* THE PROBLEM *
Filter this data down to the lines that hold "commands", and copy them.

* MATERIAL FOR THE TASK *
________________

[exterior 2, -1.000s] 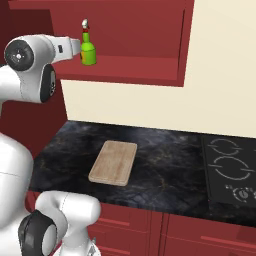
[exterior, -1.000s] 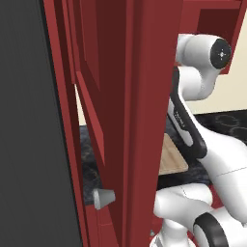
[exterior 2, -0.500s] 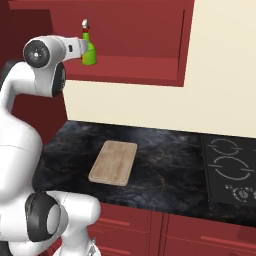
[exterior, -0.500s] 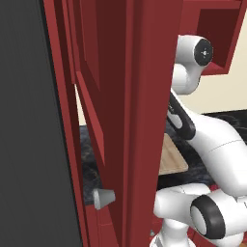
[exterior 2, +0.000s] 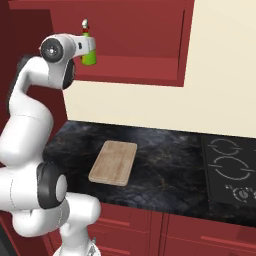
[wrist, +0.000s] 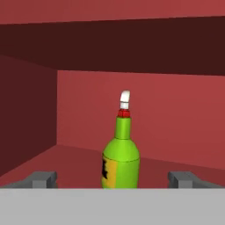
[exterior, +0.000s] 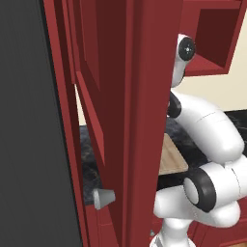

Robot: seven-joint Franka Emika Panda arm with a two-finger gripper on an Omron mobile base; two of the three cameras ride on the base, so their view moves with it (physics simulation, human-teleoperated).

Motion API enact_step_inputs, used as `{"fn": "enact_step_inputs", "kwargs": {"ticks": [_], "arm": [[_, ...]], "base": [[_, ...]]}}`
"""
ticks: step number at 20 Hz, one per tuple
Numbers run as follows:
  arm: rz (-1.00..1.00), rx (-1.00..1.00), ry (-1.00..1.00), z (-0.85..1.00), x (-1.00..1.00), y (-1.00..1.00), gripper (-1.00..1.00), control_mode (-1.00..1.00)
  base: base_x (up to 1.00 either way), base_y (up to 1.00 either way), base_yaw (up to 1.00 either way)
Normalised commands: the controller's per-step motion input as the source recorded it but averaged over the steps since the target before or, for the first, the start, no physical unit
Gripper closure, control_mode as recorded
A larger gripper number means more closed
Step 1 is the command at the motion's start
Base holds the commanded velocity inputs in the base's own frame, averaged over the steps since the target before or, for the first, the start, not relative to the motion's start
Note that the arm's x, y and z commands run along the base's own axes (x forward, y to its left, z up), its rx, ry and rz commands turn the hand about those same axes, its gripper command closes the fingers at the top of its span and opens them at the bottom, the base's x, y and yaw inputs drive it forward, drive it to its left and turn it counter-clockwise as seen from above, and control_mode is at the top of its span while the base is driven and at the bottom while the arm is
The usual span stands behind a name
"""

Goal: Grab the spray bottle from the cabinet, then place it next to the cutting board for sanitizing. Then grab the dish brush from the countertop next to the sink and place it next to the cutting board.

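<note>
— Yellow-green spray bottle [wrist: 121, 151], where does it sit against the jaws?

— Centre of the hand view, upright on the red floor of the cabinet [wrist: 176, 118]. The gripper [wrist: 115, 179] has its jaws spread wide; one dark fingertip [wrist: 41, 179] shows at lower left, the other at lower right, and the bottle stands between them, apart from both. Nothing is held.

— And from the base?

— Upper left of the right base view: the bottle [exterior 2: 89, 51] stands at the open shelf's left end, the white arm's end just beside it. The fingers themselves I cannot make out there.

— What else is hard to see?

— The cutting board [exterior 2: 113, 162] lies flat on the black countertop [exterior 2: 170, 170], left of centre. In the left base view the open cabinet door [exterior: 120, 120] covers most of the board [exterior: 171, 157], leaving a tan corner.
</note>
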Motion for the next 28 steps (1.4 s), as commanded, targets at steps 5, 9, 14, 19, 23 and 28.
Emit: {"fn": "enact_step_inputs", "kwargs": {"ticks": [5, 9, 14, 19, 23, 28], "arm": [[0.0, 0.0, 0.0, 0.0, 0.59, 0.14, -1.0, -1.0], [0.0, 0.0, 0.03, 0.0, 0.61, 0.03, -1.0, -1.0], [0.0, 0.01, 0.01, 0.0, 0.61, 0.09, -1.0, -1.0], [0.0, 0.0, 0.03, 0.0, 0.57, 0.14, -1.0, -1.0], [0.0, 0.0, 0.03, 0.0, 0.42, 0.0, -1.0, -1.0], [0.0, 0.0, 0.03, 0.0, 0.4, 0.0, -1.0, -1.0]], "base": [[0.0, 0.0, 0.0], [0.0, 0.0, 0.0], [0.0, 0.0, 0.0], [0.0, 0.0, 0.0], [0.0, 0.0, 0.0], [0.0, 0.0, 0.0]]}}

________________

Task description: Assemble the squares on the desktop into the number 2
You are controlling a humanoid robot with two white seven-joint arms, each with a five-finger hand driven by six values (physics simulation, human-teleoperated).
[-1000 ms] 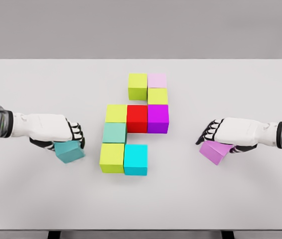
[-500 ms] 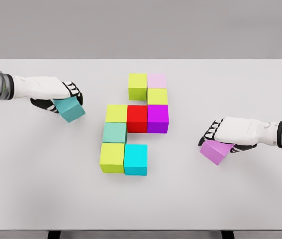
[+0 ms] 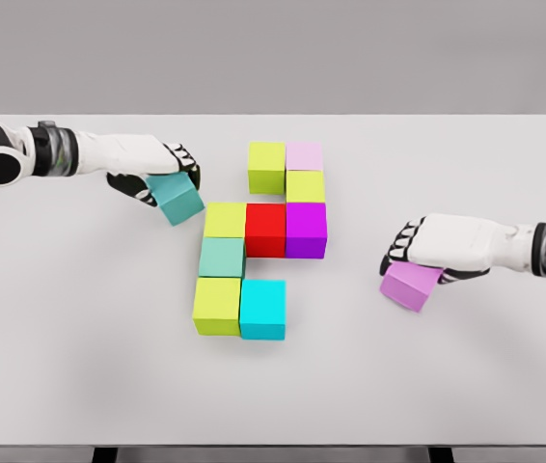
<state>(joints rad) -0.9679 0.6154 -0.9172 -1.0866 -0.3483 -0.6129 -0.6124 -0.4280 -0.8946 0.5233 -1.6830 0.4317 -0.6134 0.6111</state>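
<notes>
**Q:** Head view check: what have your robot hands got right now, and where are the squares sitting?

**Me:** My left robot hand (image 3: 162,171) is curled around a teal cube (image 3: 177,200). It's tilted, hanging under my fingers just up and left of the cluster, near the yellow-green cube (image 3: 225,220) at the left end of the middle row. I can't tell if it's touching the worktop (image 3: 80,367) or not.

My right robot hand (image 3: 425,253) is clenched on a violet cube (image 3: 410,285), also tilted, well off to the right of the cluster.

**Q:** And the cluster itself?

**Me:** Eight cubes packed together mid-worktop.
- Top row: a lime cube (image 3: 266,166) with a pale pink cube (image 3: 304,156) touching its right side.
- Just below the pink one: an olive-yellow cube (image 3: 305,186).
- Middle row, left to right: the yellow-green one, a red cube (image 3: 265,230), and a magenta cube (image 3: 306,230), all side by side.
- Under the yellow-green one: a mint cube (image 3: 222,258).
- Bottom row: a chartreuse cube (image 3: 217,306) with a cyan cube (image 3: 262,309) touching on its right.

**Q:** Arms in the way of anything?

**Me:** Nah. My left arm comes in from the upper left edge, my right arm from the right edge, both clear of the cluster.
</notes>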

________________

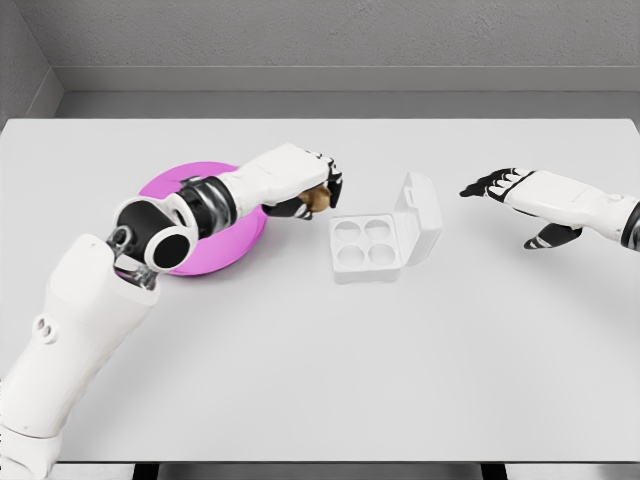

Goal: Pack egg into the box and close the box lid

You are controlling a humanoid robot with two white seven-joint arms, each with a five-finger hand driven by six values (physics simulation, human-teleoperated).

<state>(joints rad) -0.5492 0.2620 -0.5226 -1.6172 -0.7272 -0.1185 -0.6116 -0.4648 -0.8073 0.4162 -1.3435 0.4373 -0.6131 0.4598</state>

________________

* EXERCISE SOLUTION *
Normalised commands: the controller's per-step motion input as the source recorded it but averaged over the steps since the target before or, for the first, the start, no physical unit
Note that the arm's x, y and z commands run along the base's own axes (x forward, y to its left, z up), its rx, ry and rz commands turn the hand about those same axes, its gripper command closes the fingers at the top of its span and opens them at the bottom, the base's x, y and yaw inputs drive it forward, drive it to its left and turn it counter-clockwise as seen from above, and control_mode is at the top of its span while the base is driven and at the bottom while the arm is

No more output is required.